Exercise details:
If a line contains "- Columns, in", it is the last one to write out; begin with the first line of the records and copy each exactly.

Stored entries:
● ● ●

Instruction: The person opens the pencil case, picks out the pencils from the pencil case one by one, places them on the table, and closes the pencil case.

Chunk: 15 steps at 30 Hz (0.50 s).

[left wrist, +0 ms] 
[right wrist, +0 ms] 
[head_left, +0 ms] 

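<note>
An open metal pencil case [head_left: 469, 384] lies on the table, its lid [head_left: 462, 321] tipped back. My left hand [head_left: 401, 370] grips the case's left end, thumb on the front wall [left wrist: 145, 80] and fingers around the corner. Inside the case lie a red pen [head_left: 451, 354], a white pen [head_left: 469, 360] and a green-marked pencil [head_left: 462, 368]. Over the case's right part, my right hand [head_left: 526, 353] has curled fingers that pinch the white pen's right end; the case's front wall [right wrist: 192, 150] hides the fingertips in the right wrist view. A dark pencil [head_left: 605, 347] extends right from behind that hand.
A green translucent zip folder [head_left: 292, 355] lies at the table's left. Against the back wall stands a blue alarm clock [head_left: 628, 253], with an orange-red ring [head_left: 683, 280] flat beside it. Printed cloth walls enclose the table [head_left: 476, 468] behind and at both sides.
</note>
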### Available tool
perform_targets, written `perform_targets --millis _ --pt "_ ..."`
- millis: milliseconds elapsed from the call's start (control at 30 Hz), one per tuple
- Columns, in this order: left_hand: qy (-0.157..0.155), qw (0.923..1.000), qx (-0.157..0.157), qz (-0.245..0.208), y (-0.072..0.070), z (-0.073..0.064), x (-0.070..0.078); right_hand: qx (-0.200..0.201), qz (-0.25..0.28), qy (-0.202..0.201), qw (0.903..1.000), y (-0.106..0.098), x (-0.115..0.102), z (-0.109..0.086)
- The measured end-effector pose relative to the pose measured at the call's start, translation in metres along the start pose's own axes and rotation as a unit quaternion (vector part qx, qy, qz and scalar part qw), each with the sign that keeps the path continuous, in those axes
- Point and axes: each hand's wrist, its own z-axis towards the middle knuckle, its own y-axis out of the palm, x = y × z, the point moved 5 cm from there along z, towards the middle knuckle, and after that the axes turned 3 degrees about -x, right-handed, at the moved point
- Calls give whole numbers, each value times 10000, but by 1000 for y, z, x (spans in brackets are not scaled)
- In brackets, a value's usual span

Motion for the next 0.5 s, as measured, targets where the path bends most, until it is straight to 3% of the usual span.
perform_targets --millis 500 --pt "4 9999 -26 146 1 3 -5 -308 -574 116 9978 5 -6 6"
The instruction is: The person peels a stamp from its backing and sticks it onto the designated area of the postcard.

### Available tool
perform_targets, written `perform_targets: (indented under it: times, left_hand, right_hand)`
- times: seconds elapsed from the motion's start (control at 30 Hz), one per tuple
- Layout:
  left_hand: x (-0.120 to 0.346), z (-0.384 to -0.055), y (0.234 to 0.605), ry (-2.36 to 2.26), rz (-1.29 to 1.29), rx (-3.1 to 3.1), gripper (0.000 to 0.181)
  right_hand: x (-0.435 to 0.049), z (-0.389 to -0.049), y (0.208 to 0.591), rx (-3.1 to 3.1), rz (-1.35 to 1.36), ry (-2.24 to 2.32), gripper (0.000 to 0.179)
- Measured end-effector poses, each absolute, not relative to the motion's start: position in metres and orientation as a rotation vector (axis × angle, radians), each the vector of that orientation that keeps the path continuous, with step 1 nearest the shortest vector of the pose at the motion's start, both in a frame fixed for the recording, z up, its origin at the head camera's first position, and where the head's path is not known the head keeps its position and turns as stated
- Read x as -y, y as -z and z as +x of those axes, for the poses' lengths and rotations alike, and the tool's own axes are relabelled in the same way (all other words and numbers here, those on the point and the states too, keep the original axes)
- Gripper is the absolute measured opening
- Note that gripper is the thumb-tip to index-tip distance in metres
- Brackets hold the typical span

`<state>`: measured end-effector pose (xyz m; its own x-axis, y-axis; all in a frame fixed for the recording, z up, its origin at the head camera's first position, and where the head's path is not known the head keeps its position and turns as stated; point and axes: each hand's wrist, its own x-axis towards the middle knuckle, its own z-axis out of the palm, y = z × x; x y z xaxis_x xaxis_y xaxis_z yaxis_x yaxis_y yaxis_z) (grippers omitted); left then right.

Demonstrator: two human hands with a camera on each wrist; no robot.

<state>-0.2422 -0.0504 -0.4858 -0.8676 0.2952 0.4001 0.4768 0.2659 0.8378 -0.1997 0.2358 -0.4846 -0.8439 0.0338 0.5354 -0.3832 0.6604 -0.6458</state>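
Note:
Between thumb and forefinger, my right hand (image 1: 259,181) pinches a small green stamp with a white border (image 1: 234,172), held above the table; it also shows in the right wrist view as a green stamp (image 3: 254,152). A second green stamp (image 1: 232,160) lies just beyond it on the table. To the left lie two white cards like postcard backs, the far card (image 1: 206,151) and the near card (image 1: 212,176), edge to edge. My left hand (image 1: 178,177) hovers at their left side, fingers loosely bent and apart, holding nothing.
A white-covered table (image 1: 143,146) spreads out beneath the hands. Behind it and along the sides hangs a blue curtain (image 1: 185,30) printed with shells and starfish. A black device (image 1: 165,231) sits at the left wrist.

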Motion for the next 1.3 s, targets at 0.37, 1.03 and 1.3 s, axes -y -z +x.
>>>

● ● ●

Solution for this task:
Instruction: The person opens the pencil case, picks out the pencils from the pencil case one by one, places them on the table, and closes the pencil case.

Chunk: 15 steps at 30 Hz (0.50 s).

[left wrist, +0 ms] 
[right wrist, +0 ms] 
[head_left, +0 ms] 

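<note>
An open metal pencil case [head_left: 469, 384] lies on the table, its lid [head_left: 462, 321] tipped back. My left hand [head_left: 401, 370] grips the case's left end, thumb on the front wall [left wrist: 145, 80] and fingers around the corner. Inside the case lie a red pen [head_left: 451, 354], a white pen [head_left: 469, 360] and a green-marked pencil [head_left: 462, 368]. Over the case's right part, my right hand [head_left: 526, 353] has curled fingers that pinch the white pen's right end; the case's front wall [right wrist: 192, 150] hides the fingertips in the right wrist view. A dark pencil [head_left: 605, 347] extends right from behind that hand.
A green translucent zip folder [head_left: 292, 355] lies at the table's left. Against the back wall stands a blue alarm clock [head_left: 628, 253], with an orange-red ring [head_left: 683, 280] flat beside it. Printed cloth walls enclose the table [head_left: 476, 468] behind and at both sides.
</note>
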### Available tool
perform_targets, written `perform_targets --millis _ --pt "_ ..."`
- millis: milliseconds elapsed from the call's start (control at 30 Hz), one per tuple
- Columns, in this order: left_hand: qy (-0.157..0.155), qw (0.923..1.000), qx (-0.157..0.157), qz (-0.245..0.208), y (-0.072..0.070), z (-0.073..0.064), x (-0.070..0.078); right_hand: qx (-0.200..0.201), qz (-0.25..0.28), qy (-0.202..0.201), qw (0.903..1.000), y (-0.106..0.098), x (-0.115..0.102), z (-0.109..0.086)

There is nothing else to add to the answer.